We went down to the South of India, where there's a lot of Ayurveda. That's like a traditional Indian healing system. We booked Frans into a little local place to have an ayurvedic treatment done, which is said to be very good for sciatica. We stayed there for a number of weeks while he was sort of going backward and forwards and having this treatment in the jungle. And at the same time, we were looking at healing modalities, and we came across a book. There was a book by Paula Horan. I think she's American and she lives in India. She had published a book about the system of Reiki. It was a very simple beginner's book. So that was really great. I remember sitting there, on the edge of the bed in the little room, trying to do this thing and not having any idea what I was doing. But very curious. So we thought that that would be an interesting practice to learn.
When we went to Nepal, we came across an Englishman who lived there and was teaching the Reiki system. We were there for a number of months and studied through him. What he was teaching was a little bit all over the place, to be honest. But it sort of didn't matter in one way.
I did Reiki 1 and thought, "Oh, wow, this is truly amazing." And then I did Reiki 2, and I was just like, "Oh, this is something that could be—like you were saying before—like a defining moment. It's really something that will change everything, how I'm going to do things in life."
I was very fortunate at that time in my life that I didn't have a job to go to. I didn't have to do anything, you know, to be there for other people or do anything except really look at myself, see what was happening with me, and reach out to anything that could help me. So yeah, we then went on and did Reiki 3 there. It was great.
It was sort of mind-blowing this idea that we could teach this. So not long after being in Nepal, we went to Darjeeling in the Indian Himalayas, and we rented a house there right on the very top of Dajeerling, which we called Reiki House. And we started doing treatments and teaching people.
So that was sort of it—it was definitely not my intention. And in fact, the reason why I went to India first was because I thought the food was really great. I love Indian food. So That was the main reason. And once I got there, it's a bit of an addiction, India. It's such a fascinating place. And then I thought we'd be moving on to Thailand and wherever else in Southeast Asia. But that didn't happen. I ended up being in India for two years at that point. Yeah.

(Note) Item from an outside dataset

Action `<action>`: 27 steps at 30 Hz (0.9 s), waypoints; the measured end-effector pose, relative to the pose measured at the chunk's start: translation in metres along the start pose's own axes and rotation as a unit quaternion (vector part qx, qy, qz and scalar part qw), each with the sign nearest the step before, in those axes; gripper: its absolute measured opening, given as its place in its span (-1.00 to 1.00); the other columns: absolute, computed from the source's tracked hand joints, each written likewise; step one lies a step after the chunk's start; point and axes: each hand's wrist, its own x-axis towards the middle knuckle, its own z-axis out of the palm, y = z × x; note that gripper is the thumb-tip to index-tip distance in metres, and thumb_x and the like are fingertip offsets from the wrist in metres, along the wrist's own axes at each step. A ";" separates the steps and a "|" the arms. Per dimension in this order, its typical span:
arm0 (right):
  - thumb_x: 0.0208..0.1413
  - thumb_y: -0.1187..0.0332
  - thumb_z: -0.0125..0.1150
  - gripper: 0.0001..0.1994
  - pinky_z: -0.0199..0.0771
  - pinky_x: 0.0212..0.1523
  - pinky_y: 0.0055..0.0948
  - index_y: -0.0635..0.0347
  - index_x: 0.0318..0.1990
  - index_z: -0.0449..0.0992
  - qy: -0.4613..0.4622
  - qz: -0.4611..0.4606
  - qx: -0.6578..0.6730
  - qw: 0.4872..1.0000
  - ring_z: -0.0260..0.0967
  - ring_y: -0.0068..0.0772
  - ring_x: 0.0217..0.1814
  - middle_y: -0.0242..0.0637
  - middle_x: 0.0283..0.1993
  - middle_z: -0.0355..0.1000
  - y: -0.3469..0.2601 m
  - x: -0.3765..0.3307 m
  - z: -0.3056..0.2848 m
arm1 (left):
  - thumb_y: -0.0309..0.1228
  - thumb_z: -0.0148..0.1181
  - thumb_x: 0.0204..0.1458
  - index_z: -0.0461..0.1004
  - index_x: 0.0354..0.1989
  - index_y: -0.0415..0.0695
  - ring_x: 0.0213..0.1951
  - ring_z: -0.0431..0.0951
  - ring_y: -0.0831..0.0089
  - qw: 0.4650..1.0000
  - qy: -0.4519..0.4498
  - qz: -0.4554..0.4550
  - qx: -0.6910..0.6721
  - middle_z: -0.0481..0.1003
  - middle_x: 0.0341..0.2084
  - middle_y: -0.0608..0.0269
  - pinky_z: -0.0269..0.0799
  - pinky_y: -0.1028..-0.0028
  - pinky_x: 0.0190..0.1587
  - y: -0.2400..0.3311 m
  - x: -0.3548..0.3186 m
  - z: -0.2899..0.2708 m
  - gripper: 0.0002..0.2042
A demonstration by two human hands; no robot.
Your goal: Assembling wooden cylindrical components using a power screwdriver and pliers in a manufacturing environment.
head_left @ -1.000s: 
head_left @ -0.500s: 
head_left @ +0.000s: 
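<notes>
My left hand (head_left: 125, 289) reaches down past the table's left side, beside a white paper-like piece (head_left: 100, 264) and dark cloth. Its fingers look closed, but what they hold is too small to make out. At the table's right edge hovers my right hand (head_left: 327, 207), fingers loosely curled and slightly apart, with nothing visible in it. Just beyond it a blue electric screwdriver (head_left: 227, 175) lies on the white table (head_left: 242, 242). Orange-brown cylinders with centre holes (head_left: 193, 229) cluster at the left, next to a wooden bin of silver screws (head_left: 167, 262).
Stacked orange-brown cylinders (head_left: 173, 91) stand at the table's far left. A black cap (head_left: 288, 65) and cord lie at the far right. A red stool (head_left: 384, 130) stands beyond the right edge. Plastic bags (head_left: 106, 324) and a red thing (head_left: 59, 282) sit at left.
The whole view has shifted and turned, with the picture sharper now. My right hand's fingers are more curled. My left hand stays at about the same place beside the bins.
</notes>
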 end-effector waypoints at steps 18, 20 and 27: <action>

DIR: I love how many people go to India for a yoga or a spiritual journey. You went for food and ended up having a profoundly spiritual experience. I find the roads that take us to our destiny fascinating. So, how did you realize there was more to Reiki practice than the "all-over-the-place" training you got?
BL: When I first studied, the guy sort of had all these little bits of photocopies of this and that. This was in the late 1990s, and we didn't really have computers. I actually did get a computer when I started teaching the system of Reiki. And set up my first ever website, which was very exciting. You know, this long scrolly page. But what [out teacher] gave us was, I guess, photocopied out of books or things like that. And it was from different books, and I was like, how does this all fit together? I didn't have much of an idea. And then the idea that I wanted to teach people. How do you teach something that you know there's something really amazing there, but you are not quite sure how to put it all together. We did ask a lot of questions of that teacher and in the end, he told us not to contact him anymore. He just didn't know the answers, right?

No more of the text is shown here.